Once the line containing "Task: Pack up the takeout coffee" is found in the entries below, reproduce it and every line after it, stopping at and including the line containing "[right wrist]"; reproduce nothing else, and keep each line exact.
LISTED ENTRIES below:
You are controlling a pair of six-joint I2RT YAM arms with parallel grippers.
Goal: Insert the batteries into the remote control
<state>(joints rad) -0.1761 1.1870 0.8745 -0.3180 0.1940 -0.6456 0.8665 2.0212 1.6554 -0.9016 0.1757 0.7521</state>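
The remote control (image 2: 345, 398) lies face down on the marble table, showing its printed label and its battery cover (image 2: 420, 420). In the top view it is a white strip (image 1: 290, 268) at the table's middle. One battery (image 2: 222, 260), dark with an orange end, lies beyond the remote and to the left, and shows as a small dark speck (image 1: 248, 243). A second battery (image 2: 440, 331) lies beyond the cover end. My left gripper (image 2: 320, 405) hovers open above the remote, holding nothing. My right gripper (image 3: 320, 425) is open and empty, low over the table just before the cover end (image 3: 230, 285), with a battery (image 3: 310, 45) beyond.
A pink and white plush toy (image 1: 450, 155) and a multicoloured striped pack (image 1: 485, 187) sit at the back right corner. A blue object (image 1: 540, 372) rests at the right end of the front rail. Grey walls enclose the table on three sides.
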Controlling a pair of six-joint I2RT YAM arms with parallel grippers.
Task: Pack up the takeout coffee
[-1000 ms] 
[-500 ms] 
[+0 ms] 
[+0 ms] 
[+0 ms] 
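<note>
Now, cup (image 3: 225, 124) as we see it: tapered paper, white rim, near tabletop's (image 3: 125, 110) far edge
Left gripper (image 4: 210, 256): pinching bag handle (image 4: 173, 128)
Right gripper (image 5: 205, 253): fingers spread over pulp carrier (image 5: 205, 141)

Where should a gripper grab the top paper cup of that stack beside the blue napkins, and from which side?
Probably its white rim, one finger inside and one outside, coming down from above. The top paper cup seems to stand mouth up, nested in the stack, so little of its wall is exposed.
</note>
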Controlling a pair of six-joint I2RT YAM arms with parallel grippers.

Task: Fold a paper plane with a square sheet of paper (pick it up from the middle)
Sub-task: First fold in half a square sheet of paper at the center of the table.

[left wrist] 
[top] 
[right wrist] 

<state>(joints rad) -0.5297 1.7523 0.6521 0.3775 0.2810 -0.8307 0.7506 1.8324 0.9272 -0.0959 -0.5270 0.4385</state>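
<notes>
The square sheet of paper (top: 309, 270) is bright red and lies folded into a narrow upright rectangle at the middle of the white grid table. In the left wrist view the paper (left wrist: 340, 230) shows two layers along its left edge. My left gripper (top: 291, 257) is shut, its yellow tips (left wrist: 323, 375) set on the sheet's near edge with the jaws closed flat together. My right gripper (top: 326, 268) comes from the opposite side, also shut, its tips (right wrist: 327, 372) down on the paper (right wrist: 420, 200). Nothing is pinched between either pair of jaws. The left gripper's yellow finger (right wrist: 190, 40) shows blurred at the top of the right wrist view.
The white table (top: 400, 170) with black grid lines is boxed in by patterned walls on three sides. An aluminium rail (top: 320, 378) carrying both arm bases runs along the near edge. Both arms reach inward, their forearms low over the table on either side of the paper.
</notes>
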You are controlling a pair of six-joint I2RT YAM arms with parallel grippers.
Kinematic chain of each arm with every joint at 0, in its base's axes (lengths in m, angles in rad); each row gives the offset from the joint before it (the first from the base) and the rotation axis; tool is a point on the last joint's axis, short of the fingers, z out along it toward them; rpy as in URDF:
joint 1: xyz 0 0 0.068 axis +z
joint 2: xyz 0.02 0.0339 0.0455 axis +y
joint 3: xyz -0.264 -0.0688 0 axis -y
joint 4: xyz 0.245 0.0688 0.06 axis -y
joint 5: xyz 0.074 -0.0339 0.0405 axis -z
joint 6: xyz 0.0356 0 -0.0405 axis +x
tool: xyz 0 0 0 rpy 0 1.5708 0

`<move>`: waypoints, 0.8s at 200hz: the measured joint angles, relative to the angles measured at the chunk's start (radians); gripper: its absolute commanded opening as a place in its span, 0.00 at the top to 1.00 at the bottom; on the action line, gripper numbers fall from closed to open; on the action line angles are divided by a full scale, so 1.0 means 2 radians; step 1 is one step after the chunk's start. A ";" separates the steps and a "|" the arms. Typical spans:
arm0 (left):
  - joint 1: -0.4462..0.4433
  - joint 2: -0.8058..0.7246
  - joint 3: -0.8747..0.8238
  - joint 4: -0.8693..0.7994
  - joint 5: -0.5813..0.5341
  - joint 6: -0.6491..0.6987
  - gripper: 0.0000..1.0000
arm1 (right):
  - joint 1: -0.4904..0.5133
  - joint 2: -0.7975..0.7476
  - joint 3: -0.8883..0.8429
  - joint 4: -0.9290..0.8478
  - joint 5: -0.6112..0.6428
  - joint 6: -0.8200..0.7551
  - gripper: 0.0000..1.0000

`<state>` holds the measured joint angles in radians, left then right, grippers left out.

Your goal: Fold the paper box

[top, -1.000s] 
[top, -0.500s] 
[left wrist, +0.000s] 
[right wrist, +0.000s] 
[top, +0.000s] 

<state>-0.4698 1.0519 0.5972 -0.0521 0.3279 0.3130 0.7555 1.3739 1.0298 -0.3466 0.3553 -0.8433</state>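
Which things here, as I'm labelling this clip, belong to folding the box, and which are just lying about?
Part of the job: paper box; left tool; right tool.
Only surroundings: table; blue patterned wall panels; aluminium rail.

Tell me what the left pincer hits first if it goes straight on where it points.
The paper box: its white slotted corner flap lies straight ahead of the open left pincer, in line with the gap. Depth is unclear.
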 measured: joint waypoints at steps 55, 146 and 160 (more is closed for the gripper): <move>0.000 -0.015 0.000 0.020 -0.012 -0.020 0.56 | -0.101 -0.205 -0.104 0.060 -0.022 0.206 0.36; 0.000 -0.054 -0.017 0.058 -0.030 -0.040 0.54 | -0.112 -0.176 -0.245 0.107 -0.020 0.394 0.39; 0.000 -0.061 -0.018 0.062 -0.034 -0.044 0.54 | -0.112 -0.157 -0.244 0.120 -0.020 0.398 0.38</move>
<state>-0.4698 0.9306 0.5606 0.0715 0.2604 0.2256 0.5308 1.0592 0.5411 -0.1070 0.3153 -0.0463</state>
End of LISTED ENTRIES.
_ANSWER_
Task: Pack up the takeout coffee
[-1000 ms] 
[-500 ms] 
[+0 ms] 
[+0 ms] 
[+0 ms] 
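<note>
Now, cup (image 3: 225, 124) as we see it: tapered paper, white rim, near tabletop's (image 3: 125, 110) far edge
Left gripper (image 4: 210, 256): pinching bag handle (image 4: 173, 128)
Right gripper (image 5: 205, 253): fingers spread over pulp carrier (image 5: 205, 141)

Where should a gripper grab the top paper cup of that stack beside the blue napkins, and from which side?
Probably its white rim, one finger inside and one outside, coming down from above. The top paper cup seems to stand mouth up, nested in the stack, so little of its wall is exposed.
</note>
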Controlling a pair of six-joint I2RT YAM arms with parallel grippers.

Task: Fold a paper plane with a square sheet of paper (pick it up from the middle)
Sub-task: First fold in half a square sheet of paper at the center of the table.

[left wrist] 
[top] 
[right wrist] 

No more work remains for this exercise.